The Council of Europe
The aims of the COE are:
- to protect human rights, pluralist democracy and the rule of law;
- to promote awareness and encourage the development of Europe's cultural identity and diversity
- to find common solutions to the challenges facing European society: such as discrimination against minorities, xenophobia, intolerance, bioethics and cloning, terrorism, trafficking in human beings, organised crime and corruption, cybercrime, violence against children;
- to consolidate democratic stability in Europe by backing political, legislative and constitutional reform.
The Framework Convention for the Protection of National Minorities of 1994 entered into force on 1 February 1998. Thirty-nine States are currently Party1 to it including the UK Although not the only instrument to be developed within the Council of Europe relevant to the protection of national minorities, the Framework Convention for the Protection of National Minorities is certainly the most comprehensive document in this area. Indeed, it is the first ever legally binding multilateral instrument devoted to the protection of national minorities in general. The Framework Convention sets out principles to be respected as well as goals to be achieved by the Contracting Parties, in order to ensure the protection of persons belonging to national minorities, whilst fully respecting the principles of territorial integrity and political independence of States. The principles contained in the Framework Convention have to be implemented through national legislation and appropriate governmental policies. It is also envisaged that these provisions can be implemented through bilateral and multilateral treaties.
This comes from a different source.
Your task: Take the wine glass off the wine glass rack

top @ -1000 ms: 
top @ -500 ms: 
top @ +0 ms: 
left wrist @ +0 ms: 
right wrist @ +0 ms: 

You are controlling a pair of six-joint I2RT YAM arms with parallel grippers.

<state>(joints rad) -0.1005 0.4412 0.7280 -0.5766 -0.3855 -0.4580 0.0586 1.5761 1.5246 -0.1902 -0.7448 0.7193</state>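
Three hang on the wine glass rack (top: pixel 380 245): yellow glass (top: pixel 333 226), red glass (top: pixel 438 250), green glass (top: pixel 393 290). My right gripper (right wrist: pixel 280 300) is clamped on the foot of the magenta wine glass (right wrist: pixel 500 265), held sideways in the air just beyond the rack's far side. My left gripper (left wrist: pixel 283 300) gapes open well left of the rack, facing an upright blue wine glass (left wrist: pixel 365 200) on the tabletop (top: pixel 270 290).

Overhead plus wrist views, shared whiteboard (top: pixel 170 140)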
The main operative part of the Framework Convention is section II, containing specific principles on a wide range of issues, inter alia:
- promotion of effective equality;
- promotion of the conditions regarding the preservation and development of the culture and preservation of religion, language and traditions;
- freedoms of assembly, association, expression, thought, conscience and religion;
- access to and use of media;
- linguistic freedoms:
- use of the minority language in private and in public as well as its use before administrative authorities;
- use of one's own name;
- display of information of a private nature;
- topographical names in the minority language;
- learning of and instruction in the minority language;
- freedom to set up educational institutions;
- transfrontier contacts;
- international and transfrontier co-operation;
- participation in economic, cultural and social life;
- participation in public life;
- prohibition of forced assimilation.
So what do the Cornish have to do with all this you might be asking? Well lets examine the opinion of various organisations including the COE.
First we could start with our very own Council for Racial Equality in Cornwall who has this to say: http://www.crec.org.uk/index.php/Main/Constitution
'Cornwall' - Cornwall retains a unique and distinct constitutional relationship with the Crown, based on the Duchy of Cornwall and the Stannaries. For other purposes it is recognised as a Celtic region or nation and enjoys its own national flag.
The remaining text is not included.